[Data items]
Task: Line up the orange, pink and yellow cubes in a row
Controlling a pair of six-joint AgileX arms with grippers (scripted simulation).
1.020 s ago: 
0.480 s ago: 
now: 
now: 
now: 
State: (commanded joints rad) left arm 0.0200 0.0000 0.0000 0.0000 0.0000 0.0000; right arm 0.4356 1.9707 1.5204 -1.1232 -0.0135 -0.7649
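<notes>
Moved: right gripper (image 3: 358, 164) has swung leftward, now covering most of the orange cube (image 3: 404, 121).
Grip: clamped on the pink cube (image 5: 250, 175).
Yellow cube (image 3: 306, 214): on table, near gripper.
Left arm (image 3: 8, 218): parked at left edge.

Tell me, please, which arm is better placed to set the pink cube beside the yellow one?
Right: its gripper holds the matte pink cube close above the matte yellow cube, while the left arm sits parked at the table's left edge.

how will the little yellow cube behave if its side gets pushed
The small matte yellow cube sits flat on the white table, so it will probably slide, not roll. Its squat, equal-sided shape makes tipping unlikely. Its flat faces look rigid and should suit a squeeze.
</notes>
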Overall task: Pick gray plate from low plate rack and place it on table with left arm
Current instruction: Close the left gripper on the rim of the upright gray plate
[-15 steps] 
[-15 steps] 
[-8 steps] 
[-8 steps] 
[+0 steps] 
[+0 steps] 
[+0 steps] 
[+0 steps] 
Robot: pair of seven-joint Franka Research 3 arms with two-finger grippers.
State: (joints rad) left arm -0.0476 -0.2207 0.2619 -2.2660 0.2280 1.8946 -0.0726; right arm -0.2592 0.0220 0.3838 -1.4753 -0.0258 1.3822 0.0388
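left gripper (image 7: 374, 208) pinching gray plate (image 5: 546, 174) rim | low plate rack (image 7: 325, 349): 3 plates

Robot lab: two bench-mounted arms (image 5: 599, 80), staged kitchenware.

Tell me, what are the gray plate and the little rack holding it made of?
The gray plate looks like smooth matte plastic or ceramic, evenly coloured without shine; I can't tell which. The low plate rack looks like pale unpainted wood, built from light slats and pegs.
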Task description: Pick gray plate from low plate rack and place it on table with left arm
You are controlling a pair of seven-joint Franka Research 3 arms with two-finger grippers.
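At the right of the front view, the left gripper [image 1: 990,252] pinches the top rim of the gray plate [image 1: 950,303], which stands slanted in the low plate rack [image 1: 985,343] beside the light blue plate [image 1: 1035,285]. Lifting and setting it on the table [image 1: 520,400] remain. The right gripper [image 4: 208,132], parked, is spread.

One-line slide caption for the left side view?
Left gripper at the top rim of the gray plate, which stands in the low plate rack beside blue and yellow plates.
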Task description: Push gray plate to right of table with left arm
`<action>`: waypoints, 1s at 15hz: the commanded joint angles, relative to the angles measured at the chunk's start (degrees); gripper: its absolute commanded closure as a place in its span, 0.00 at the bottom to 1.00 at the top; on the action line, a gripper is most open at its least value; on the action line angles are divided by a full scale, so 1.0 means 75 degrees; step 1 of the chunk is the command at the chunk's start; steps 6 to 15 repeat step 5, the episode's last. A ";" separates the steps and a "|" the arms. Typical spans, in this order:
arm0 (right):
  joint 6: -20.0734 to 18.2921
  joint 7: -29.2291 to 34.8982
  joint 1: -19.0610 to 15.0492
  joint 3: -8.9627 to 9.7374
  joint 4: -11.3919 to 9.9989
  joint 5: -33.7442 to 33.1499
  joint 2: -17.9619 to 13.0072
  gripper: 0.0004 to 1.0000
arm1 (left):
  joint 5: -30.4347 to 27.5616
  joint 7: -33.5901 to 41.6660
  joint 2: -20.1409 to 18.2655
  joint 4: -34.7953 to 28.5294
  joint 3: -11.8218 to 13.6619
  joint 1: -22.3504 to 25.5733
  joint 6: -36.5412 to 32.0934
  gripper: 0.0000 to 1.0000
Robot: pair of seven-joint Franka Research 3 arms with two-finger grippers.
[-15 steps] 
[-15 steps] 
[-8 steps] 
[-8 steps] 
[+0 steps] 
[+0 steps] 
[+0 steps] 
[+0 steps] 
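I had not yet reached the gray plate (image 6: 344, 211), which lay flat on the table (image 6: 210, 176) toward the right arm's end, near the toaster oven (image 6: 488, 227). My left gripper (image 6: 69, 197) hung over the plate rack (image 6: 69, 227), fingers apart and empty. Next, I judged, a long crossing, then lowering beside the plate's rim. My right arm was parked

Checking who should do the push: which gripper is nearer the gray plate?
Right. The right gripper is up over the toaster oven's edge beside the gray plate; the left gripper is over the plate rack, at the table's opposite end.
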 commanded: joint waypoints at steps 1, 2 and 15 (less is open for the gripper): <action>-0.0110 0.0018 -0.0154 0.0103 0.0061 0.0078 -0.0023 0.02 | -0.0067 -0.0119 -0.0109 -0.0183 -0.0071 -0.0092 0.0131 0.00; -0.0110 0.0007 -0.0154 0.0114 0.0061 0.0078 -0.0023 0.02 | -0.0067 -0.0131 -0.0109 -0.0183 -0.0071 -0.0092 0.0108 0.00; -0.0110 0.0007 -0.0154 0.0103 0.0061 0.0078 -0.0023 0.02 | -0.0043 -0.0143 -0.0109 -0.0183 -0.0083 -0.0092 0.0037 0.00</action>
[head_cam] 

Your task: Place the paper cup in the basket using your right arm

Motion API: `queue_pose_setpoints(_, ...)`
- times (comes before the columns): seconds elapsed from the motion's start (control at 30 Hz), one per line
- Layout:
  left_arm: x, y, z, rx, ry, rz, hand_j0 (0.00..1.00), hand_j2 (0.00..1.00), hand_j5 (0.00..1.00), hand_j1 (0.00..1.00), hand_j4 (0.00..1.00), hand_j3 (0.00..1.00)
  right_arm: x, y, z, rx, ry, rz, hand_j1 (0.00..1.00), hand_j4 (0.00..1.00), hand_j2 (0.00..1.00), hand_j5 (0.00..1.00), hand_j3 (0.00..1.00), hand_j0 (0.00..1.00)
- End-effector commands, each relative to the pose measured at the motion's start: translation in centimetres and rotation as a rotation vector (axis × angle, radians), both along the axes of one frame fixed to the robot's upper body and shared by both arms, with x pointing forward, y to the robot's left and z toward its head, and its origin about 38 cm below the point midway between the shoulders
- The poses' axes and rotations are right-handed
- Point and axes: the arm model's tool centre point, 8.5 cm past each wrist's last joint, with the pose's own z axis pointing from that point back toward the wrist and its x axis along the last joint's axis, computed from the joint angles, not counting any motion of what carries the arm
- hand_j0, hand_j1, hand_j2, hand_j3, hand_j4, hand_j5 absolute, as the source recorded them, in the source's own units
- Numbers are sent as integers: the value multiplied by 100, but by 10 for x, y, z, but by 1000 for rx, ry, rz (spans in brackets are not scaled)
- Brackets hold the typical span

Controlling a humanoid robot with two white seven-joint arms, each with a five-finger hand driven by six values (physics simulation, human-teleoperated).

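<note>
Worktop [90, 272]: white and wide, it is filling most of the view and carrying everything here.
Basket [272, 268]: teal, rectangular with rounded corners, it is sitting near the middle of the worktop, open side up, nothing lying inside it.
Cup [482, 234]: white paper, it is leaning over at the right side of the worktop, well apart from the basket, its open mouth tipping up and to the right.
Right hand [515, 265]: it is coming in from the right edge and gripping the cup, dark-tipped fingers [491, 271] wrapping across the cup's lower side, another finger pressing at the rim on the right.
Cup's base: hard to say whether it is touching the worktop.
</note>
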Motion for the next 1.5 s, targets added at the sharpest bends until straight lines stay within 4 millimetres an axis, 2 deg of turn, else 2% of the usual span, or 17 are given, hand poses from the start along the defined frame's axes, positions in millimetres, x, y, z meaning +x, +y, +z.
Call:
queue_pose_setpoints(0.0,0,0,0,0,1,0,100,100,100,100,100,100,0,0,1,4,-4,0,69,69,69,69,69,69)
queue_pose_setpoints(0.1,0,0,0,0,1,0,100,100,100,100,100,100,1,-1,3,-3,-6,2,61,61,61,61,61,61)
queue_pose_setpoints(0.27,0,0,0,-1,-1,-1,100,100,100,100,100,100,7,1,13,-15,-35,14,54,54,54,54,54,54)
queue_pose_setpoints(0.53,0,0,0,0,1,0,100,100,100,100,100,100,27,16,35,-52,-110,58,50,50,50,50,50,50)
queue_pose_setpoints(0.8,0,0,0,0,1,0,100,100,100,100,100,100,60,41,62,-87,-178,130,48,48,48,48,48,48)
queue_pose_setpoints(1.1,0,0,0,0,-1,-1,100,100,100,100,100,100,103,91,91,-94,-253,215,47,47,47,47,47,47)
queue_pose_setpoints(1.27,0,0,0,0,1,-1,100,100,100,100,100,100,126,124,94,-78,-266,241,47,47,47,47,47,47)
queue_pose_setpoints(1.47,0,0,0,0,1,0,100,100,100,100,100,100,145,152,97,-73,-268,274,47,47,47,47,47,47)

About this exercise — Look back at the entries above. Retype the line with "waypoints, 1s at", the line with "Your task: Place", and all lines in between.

Answer for this exercise —
`<action>`: waypoints, 1s at 15hz: the commanded joint angles, relative to the angles measured at the chunk's start (degrees); gripper: its absolute commanded closure as a place in its span, 0.00 at the bottom to 1.00 at the top; on the action line, a gripper is most open at its least value; on the action line angles are divided by a full scale, so 1.0 means 75 degrees; step 1 of the chunk is the command at the chunk's start; steps 6 to 15 repeat step 5, the episode's last. A ";" separates the steps and a "|" the arms. Typical spans, in this order:
arm0 (right):
  joint 6: -20.0734 to 18.2921
  joint 7: -29.2291 to 34.8982
  joint 1: -19.0610 to 15.0492
  joint 3: -8.9627 to 9.7374
  joint 4: -11.3919 to 9.9989
  joint 5: -33.7442 to 33.1499
  joint 2: -17.9619 to 13.0072
  gripper: 0.0004 to 1.0000
arm1 (left):
  joint 5: -30.4347 to 27.5616
  joint 7: -33.5901 to 41.6660
  joint 2: -20.1409 to 18.2655
  joint 4: -34.7953 to 28.5294
  joint 3: -11.8218 to 13.6619
  joint 1: -22.3504 to 25.5733
  joint 6: -36.5412 to 32.0934
  gripper: 0.0000 to 1.0000
Robot: pair of seven-joint Franka Research 3 arms with two-finger grippers.
[-15 steps] 
[-15 steps] 
[-8 steps] 
[-8 steps] 
[+0 steps] 
[+0 steps] 
[+0 steps] 
[+0 steps] 
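I had not yet reached the gray plate (image 6: 344, 211), which lay flat on the table (image 6: 210, 176) toward the right arm's end, near the toaster oven (image 6: 488, 227). My left gripper (image 6: 69, 197) hung over the plate rack (image 6: 69, 227), fingers apart and empty. Next, I judged, a long crossing, then lowering beside the plate's rim. My right arm was parked

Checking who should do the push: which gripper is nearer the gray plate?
Right. The right gripper is up over the toaster oven's edge beside the gray plate; the left gripper is over the plate rack, at the table's opposite end.
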 commanded: joint waypoints at steps 1, 2 and 15 (less is open for the gripper): <action>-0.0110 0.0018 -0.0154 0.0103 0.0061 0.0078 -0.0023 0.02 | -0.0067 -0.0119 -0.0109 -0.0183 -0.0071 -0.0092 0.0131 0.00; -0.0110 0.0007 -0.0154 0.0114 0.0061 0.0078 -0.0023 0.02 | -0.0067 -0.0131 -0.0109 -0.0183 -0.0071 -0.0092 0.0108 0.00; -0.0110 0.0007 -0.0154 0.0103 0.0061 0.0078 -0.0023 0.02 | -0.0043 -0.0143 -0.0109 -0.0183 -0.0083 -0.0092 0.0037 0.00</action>
[head_cam] 

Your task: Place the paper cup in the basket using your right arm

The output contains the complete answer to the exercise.